過活動膀胱は、急に尿意をもよおして我慢できずに漏れそうになったり(尿意切迫感)、トイレが近くなったり(頻尿)、夜何度もトイレに起きたり(夜間頻尿)、さらには我慢できずに漏らしてしまったり(切迫性尿失禁)する病気です。

神経因性と非神経因性

膀胱の排尿筋の収縮をコントロールする神経がうまく働かないことが原因の「神経因性」と、膀胱や尿道を支えている骨盤底筋が衰えてうまく尿をためられない骨盤底筋障害などが原因の「非神経因性」があります。

そのほかにも、加齢や、何らかの理由で膀胱の神経が過敏になった場合、原因が特定できない場合も多々あります。

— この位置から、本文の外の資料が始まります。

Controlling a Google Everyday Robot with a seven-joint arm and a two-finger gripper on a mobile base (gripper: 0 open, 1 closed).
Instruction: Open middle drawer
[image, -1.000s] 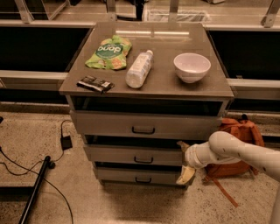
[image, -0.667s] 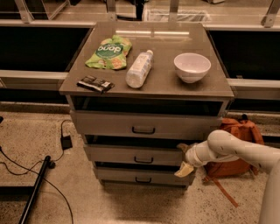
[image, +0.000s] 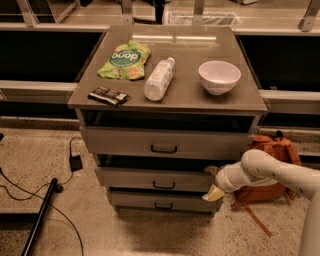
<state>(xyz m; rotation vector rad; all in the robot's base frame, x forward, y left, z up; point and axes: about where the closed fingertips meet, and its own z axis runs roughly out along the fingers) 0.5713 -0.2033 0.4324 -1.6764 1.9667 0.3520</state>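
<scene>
Speckled stone floor (image: 45, 155) surrounds a grey three-drawer cabinet. An orange backpack (image: 272, 149) lies on the floor at its right, and a black cable with a small adapter (image: 75, 162) and a dark pole (image: 40, 215) lie at its left.

On the worktop (image: 190, 102) a green snack bag (image: 124, 60) lies flat at the back left. A white bottle (image: 158, 80) lies on its side just beside the bag, and a dark wrapped bar (image: 109, 96) sits near the front left edge. A white bowl (image: 219, 76) stands upright on the right, well apart from the bottle, its pale inside facing up.

The middle drawer (image: 130, 177) sits between the taller top drawer (image: 120, 142) and the bottom drawer (image: 135, 200). Its small dark loop handle (image: 163, 185) is at the centre of the front. A dark gap runs above the front, and nothing inside the drawer can be seen.

The white arm (image: 272, 172) reaches in from the right. Its pincer (image: 212, 182) is at the right end of the middle drawer's front, well apart from the handle. The pincer is spread, one tip by the front's upper edge and the other by its lower edge. Whether the tips press on the metal cannot be told.
</scene>
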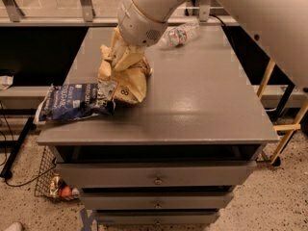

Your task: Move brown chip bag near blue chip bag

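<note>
The brown chip bag (126, 78) is a crumpled tan-yellow bag standing on end on the left half of the grey cabinet top (202, 95). Its lower edge touches the right end of the blue chip bag (72, 101), which lies flat at the front left corner. My gripper (120, 49) comes down from above under the white wrist and is shut on the bunched top of the brown bag. Its fingertips are mostly hidden by the wrist and the bag.
A clear plastic bottle (180, 33) lies on its side at the back of the top, to the right of the arm. Drawers sit below the front edge. A wire basket (53, 182) stands on the floor at the lower left, and yellow stand legs (284, 129) at the right.
</note>
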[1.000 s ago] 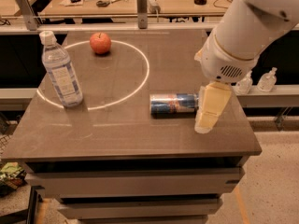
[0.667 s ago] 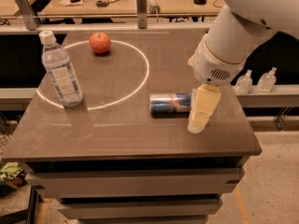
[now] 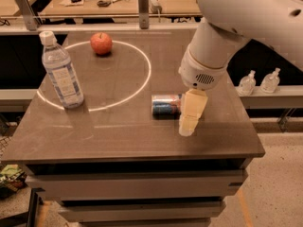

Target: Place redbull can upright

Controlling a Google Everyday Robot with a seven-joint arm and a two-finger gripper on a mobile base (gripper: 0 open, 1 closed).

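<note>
Camera view looking down on a dark table point(image 3: 118, 141). Toward its right side the redbull can point(image 3: 164, 106) lies on its side, so it is not yet upright. A white robot arm reaches down from the upper right, and its cream gripper point(image 3: 187, 125) hangs at the can's right end, partly covering it — seemingly placed to take hold there. Whether it is wide or narrow cannot be told. Well apart to the left stands a water bottle point(image 3: 61, 74), with an apple point(image 3: 101, 43) farther back — neither crowds the can.
</note>
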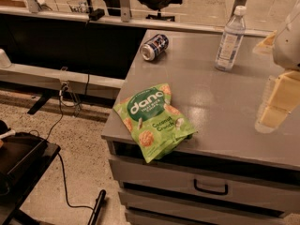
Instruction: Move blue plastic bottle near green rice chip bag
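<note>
The blue plastic bottle [230, 39] stands upright at the back of the grey cabinet top [220, 102], clear with a white cap and pale label. The green rice chip bag [153, 120] lies flat at the front left corner, its lower edge hanging over the rim. My gripper [277, 102] is at the right edge of the view, pale yellow, above the cabinet top, to the right of and nearer than the bottle, well apart from it. It holds nothing that I can see.
A blue-and-silver drink can [154, 47] lies on its side at the back left of the top. Drawers with a dark handle [210, 188] are below. A dark cart [18, 163] and cables sit on the floor at left.
</note>
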Motion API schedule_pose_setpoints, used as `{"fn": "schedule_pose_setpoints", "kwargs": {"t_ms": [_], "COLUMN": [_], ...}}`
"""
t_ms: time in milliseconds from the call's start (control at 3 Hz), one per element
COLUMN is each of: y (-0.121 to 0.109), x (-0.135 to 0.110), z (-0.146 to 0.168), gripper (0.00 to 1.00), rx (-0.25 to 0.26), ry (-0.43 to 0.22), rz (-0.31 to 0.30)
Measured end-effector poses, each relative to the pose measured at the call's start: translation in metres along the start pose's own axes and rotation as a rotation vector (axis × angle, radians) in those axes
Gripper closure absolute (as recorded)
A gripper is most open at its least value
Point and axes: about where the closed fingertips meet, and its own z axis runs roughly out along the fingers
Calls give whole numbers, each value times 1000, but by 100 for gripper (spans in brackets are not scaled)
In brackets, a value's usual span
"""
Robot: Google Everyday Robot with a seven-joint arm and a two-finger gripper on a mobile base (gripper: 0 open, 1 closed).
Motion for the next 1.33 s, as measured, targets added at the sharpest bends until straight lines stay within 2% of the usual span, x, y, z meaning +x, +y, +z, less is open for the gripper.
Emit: {"fn": "schedule_pose_setpoints", "kwargs": {"t_ms": [333,667,1333], "y": [0,-15,-96], "x": [0,4,37], "z": [0,-4,0], "gripper": [0,0,0], "rx": [0,18,115], "ry": [0,-30,-27], "rz": [0,19,94]}}
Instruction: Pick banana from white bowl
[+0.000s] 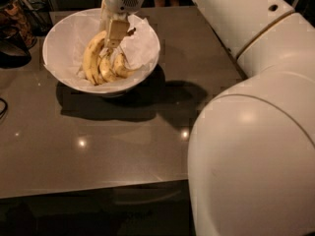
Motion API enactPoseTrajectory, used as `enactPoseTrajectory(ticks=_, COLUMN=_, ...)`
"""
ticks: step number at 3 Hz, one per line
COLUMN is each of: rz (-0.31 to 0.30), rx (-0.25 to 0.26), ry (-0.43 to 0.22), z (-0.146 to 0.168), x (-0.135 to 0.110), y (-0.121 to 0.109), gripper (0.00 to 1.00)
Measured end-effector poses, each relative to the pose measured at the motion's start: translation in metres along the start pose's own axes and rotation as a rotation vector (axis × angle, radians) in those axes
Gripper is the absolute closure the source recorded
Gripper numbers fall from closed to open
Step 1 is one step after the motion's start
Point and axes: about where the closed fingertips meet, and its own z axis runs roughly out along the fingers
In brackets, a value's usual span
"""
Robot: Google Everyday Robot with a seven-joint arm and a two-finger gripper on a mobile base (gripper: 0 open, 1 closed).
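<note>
The gripper (114, 37) hangs low inside the white bowl (55, 68), right over the fruit, and I can't tell whether it has hold of anything. The banana (90, 58), long, strongly curved and smooth yellow, lies on crumpled paper (142, 48) beside shorter bananas (118, 65). A glossy grey-brown table (98, 146) sits beneath.

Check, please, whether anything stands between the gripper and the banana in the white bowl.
Nothing visible does. The gripper is down inside the white bowl, at the upper end of the banana; the shorter bananas lie beside it, not over it.
</note>
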Motion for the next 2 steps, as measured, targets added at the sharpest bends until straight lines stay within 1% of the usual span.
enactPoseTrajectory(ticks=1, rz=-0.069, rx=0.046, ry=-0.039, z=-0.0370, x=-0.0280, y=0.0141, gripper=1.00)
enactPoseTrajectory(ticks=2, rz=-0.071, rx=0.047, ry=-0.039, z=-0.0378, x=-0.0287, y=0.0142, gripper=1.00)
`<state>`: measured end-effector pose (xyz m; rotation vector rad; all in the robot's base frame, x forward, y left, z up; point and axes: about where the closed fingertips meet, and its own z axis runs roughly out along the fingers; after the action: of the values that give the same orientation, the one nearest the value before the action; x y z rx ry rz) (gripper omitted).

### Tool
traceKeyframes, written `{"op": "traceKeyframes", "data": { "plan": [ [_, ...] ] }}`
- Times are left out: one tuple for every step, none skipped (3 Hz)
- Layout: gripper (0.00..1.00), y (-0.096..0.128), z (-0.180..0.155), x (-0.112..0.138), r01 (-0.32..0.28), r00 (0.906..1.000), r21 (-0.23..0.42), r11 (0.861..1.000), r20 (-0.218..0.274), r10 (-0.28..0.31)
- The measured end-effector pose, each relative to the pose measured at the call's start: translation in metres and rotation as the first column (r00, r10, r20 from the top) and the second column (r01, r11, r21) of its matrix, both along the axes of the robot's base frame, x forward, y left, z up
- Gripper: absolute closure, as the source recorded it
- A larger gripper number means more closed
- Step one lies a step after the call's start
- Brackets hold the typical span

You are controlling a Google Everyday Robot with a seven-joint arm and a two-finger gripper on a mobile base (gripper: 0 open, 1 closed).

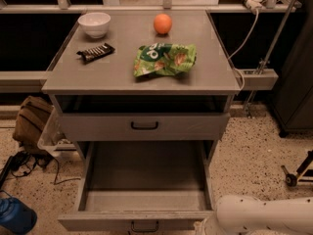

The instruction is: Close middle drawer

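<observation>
Standing pulled far out toward 6 o'clock, the middle drawer [146, 199] shows its plain grey tray. Its low front panel lies at the view's bottom edge, with the small black handle [144, 225] partly cut off. At 5 o'clock the white arm [266, 214] reaches in, and the gripper [201, 226] sits just beside the drawer's right front corner; how wide it stands cannot be told. At 12 o'clock from the drawer, the upper drawer [98, 127] juts out slightly. On the cabinet top [117, 75] lie a green chip bag [165, 59], an orange [163, 23], a white bowl [94, 23] and a dark snack bar [96, 52].
</observation>
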<state>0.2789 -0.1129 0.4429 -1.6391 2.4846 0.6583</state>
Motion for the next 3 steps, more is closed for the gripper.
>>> {"op": "traceKeyframes", "data": {
  "plan": [
    [0.0, -0.001, -0.009, 0.01, -0.008, 0.9999, 0.019, 1.0, -0.01, 0.008],
    [0.0, 0.003, -0.02, 0.068, -0.03, 0.9995, 0.032, 0.999, -0.009, 0.03],
    [0.0, 0.002, -0.02, 0.069, -0.03, 0.9995, 0.032, 0.999, -0.008, 0.03]
  ]
}}
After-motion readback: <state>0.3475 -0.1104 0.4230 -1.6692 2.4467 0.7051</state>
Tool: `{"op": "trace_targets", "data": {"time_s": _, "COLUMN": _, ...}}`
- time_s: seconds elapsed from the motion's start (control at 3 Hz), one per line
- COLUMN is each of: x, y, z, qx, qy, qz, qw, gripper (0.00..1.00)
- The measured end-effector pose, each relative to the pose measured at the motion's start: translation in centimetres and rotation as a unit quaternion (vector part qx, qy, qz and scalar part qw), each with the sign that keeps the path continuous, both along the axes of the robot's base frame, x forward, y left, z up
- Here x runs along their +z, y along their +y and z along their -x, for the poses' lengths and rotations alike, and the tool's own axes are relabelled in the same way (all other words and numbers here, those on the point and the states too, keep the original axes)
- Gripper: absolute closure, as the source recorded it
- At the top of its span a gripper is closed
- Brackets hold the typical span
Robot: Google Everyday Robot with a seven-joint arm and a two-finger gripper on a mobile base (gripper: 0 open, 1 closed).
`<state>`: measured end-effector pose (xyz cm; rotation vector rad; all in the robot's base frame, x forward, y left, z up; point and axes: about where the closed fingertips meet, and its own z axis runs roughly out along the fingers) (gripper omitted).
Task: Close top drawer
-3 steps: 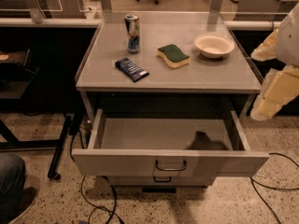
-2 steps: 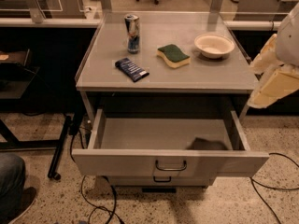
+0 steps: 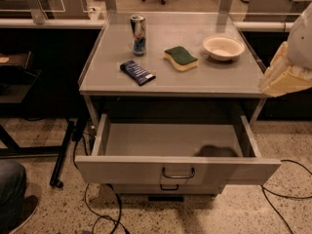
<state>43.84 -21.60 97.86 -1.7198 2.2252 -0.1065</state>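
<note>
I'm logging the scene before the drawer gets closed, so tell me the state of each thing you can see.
top drawer: pulled out, nothing inside.
can: upright.
bowl: upright, looks empty.
sponge: flat, green side up.
dark packet: lying flat.
pincer: at right edge, clear of the drawer.

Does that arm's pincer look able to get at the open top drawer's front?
Probably yes: the pincer hangs by the right edge of the table, and nothing stands before the top drawer front.
</note>
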Motion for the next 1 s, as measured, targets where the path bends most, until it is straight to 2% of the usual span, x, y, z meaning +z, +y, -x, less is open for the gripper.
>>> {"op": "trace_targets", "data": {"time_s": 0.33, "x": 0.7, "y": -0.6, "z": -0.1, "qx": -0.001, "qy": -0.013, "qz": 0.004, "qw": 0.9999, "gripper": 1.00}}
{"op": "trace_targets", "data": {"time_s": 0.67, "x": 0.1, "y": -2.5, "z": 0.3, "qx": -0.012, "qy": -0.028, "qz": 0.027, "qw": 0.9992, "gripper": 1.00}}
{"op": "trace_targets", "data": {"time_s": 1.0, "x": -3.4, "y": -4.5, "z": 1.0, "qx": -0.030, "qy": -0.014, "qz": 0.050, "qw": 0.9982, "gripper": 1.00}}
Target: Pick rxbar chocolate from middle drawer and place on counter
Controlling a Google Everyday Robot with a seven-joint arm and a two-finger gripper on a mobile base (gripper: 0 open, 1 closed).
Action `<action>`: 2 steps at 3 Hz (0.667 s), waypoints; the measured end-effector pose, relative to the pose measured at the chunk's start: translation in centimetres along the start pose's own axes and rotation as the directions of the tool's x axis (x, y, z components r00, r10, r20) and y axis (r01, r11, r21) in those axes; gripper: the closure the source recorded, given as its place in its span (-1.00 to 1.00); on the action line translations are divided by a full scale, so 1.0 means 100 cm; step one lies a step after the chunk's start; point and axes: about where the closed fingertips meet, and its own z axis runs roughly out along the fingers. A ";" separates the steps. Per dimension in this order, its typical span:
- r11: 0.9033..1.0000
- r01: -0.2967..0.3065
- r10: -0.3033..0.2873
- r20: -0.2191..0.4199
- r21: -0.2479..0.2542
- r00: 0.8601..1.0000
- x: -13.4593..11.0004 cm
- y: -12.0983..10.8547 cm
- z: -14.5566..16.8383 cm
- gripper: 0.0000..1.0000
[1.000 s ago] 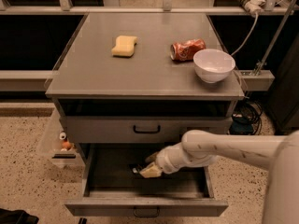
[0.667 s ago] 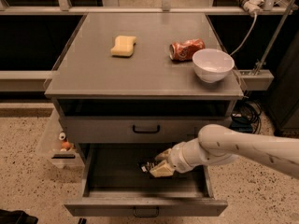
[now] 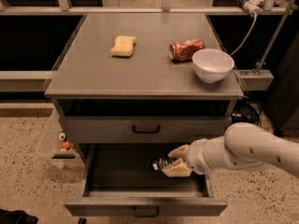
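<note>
The middle drawer [image 3: 145,204] is pulled open below the closed upper drawer. My gripper [image 3: 174,161] reaches in from the right over the drawer's right half. It is shut on the rxbar chocolate [image 3: 160,164], a small black bar with white print that sticks out to the left of the fingers [image 3: 177,170], held above the drawer floor. The counter [image 3: 103,76] is the grey cabinet top above.
On the counter lie a yellow sponge [image 3: 123,45], a crushed red can [image 3: 186,49] and a white bowl [image 3: 212,65] near the right edge. A clear bin with small items [image 3: 60,146] hangs at the cabinet's left side. A cable runs at the back right.
My gripper has moved right and slightly up inside the drawer, with the black bar in it. The arm has drawn back to the right.
</note>
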 end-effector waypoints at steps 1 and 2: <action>0.997 0.022 -0.025 0.045 0.069 0.999 -0.020 -0.018 -0.038 1.00; 0.997 0.024 -0.028 0.051 0.077 0.998 -0.023 -0.021 -0.041 1.00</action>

前立腺肥大が進行すると過活動膀胱の症状がでることがありますが、逆に過活動膀胱だからといって、必ずしも前立腺肥大とは限りません。

まとめ

p550-7

排尿の悩みは、誰にでもある加齢現象だということを知って、少しは安心していただけましたか?古くから厄年の慣習があるように、私たち人間には年代ごとに訪れる身体の節目や曲がり角のようなものがある気がします。

男性にとって最初の曲がり角は、内臓脂肪でお腹が膨らみだした時ではないでしょうか?今のうちに余分な脂肪をリセットしておかないと、次の曲がり角では、切実な病気が待っているかもしれませんよ!